REQUIREMENT — Transcribe, exactly and in full, every line from the one including "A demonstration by" to the end of the listing.

START DATA PROVIDED

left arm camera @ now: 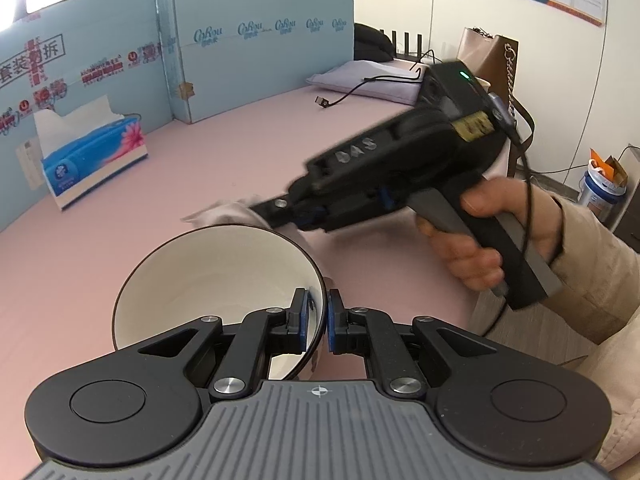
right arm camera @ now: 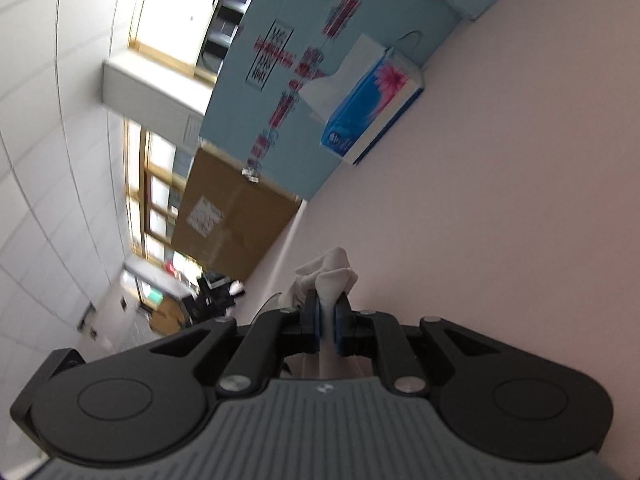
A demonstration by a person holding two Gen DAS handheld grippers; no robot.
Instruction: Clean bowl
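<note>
A white bowl (left arm camera: 208, 280) with a dark rim is tilted above the pink table. My left gripper (left arm camera: 318, 322) is shut on its right rim, one pad inside and one outside. My right gripper (left arm camera: 280, 216) comes in from the right, just behind the bowl's far rim, and is shut on a crumpled white tissue (left arm camera: 228, 212). In the right wrist view the right gripper (right arm camera: 327, 322) pinches that tissue (right arm camera: 330, 276), which bunches out past the fingertips. The bowl does not show in that view.
A blue tissue box (left arm camera: 92, 160) stands at the back left, also seen in the right wrist view (right arm camera: 372, 108). Blue cardboard panels (left arm camera: 256, 40) wall the table's far side. A lilac pillow (left arm camera: 372, 80), a cable and a brown bag (left arm camera: 492, 56) lie at the back right.
</note>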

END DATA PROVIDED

ANSWER SECTION —
A demonstration by a person holding two Gen DAS handheld grippers; no robot.
Instruction: Clean bowl
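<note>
A white bowl (left arm camera: 208, 280) with a dark rim is tilted above the pink table. My left gripper (left arm camera: 318, 322) is shut on its right rim, one pad inside and one outside. My right gripper (left arm camera: 280, 216) comes in from the right, just behind the bowl's far rim, and is shut on a crumpled white tissue (left arm camera: 228, 212). In the right wrist view the right gripper (right arm camera: 327, 322) pinches that tissue (right arm camera: 330, 276), which bunches out past the fingertips. The bowl does not show in that view.
A blue tissue box (left arm camera: 92, 160) stands at the back left, also seen in the right wrist view (right arm camera: 372, 108). Blue cardboard panels (left arm camera: 256, 40) wall the table's far side. A lilac pillow (left arm camera: 372, 80), a cable and a brown bag (left arm camera: 492, 56) lie at the back right.
</note>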

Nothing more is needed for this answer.